En 2025, les échanges commerciaux bilatéraux ont reculé de 14,8%, à 9,4 milliards d’euros. Une baisse qui confirme l’érosion de la présence française face à des concurrents comme l’Italie, l’Espagne, la Turquie et la Chine.
La France continue de perdre du terrain en Algérie. D’année en année, le recul se confirme à plusieurs niveaux. Les échanges commerciaux entre les deux pays marquent le pas, sous l’effet notamment de la conjoncture énergétique mondiale, mais aussi d’un essoufflement des exportations françaises face à une concurrence internationale de plus en plus forte.
Longtemps parmi les principaux partenaires commerciaux de l’Algérie, la France est désormais devancée par d’autres pays, qui ont renforcé leur présence sur le marché algérien et misé sur son potentiel économique.
Le trafic maritime et le transport de conteneurs, notamment au départ du port de Marseille, ont également fortement ralenti. Les exportations françaises de blé et de bétail vers l’Algérie ont notamment enregistré un net recul. Cette évolution s’inscrit dans la volonté des autorités algériennes de renforcer la production nationale et de réduire progressivement la dépendance aux importations.

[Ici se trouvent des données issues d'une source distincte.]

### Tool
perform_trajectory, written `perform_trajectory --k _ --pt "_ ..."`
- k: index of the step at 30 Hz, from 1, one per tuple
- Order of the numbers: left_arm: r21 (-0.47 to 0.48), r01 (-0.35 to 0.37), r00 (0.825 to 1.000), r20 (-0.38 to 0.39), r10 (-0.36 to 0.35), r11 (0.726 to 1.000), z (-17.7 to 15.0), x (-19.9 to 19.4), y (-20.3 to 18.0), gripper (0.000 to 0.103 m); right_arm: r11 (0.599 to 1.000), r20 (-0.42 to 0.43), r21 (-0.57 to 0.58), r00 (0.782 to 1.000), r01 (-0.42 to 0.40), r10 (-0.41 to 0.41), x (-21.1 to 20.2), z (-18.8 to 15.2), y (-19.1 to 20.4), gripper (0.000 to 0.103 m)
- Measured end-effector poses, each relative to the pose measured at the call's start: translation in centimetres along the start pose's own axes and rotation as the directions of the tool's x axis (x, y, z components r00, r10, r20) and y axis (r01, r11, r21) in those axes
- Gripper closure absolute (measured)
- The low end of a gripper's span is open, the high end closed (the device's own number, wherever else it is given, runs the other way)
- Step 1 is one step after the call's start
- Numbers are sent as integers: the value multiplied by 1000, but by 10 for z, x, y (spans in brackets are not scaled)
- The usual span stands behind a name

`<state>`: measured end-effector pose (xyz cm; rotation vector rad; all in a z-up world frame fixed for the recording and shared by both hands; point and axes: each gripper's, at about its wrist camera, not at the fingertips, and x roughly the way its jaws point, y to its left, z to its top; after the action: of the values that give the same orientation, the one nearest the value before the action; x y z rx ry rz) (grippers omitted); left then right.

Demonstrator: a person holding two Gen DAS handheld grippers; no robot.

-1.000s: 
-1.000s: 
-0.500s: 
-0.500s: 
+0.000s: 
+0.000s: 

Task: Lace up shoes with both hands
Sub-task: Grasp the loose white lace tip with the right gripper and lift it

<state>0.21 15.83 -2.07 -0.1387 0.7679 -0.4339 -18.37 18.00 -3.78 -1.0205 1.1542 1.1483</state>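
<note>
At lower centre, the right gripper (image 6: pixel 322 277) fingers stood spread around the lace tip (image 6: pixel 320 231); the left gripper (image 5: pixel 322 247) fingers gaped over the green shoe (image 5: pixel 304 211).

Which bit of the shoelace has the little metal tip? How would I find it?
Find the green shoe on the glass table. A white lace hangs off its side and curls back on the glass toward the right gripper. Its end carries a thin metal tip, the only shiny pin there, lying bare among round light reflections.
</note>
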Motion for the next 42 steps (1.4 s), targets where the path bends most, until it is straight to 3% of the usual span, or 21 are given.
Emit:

Selon les données de la Direction générale du Trésor française, les échanges commerciaux entre la France et l’Algérie ont enregistré un recul marqué en 2025, à 9,4 milliards d’euros, soit une baisse de 14,8% par rapport à 2024.
Cette contraction s’explique notamment par le recul des exportations algériennes d’hydrocarbures vers la France, qui se sont établies à environ 3,5 milliards d’euros sur une période récente de douze mois. Dans le même temps, les exportations françaises vers l’Algérie ont également diminué dans plusieurs secteurs, notamment celui des céréales.

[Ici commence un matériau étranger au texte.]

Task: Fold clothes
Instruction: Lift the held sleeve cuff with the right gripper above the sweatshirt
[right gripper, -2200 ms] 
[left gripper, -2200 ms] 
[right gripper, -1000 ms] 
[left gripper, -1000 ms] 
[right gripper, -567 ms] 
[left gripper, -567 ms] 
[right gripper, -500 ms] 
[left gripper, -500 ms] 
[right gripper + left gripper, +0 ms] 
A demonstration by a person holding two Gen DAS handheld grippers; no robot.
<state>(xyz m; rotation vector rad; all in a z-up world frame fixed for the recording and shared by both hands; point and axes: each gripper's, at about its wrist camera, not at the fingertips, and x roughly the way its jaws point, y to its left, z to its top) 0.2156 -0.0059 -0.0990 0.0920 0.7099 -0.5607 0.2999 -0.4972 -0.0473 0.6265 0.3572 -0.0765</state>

Cette baisse intervient après plusieurs années de croissance. En 2024, les échanges avaient atteint 11,1 milliards d’euros, malgré un recul de 4,3%, confirmant déjà le ralentissement de la dynamique commerciale bilatérale. Une évolution qui contraste avec la progression des échanges de l’Algérie avec d’autres partenaires, notamment l’Italie, l’Espagne et la Chine.
Selon la plateforme UN Comtrade, les échanges globaux entre les deux pays avaient atteint 12,13 milliards de dollars en 2024, dont 6,92 milliards de dollars d’exportations algériennes vers la France et 5,21 milliards de dollars d’importations. L’Algérie affichait ainsi un excédent commercial de 1,71 milliard de dollars.
Chute des importations d’hydrocarbures
Les importations françaises en provenance d’Algérie ont reculé de 17,1% en 2025 pour s’établir à 5,2 milliards d’euros, contre 6,3 milliards en 2024. Cette baisse est principalement liée au recul des importations d’hydrocarbures, passées de 4,9 à 3,8 milliards d’euros, soit une diminution de 21,8%.
Ces importations d’hydrocarbures se répartissent entre le pétrole, qui représente 57%, et le gaz naturel, à hauteur de 43%.
Malgré ce recul, l’Algérie demeure le quatrième fournisseur d’hydrocarbures de la France. Les produits énergétiques représentent ainsi 89,7% des importations françaises en provenance d’Algérie.
À l’inverse, les importations françaises de produits non énergétiques ont progressé de 8,3% pour atteindre 532 millions d’euros. Cette hausse est notamment portée par les produits chimiques, en progression de 13,6%, principalement les engrais azotés et les gaz industriels.
Les exportations françaises en recul
Les exportations françaises vers l’Algérie ont diminué de 11,8% en 2025, à 4,2 milliards d’euros, contre 4,8 milliards en 2024. Ce recul traduit l’essoufflement de la dynamique commerciale française, notamment dans le secteur agricole.
Le nombre d’entreprises françaises exportatrices aurait également diminué, les PME étant davantage touchées que les grands groupes. La France continue ainsi de perdre des parts de marché au profit de l’Italie, de l’Espagne, de la Turquie et de la Chine, dans un contexte de tensions politiques qui pèse également sur les relations économiques bilatérales.
L’Algérie demeure néanmoins la deuxième destination des exportations françaises en Afrique. Le transport, les industries mécaniques et électriques ainsi que les produits alimentaires figurent parmi les principaux secteurs exportateurs français, malgré un dynamisme désormais en recul.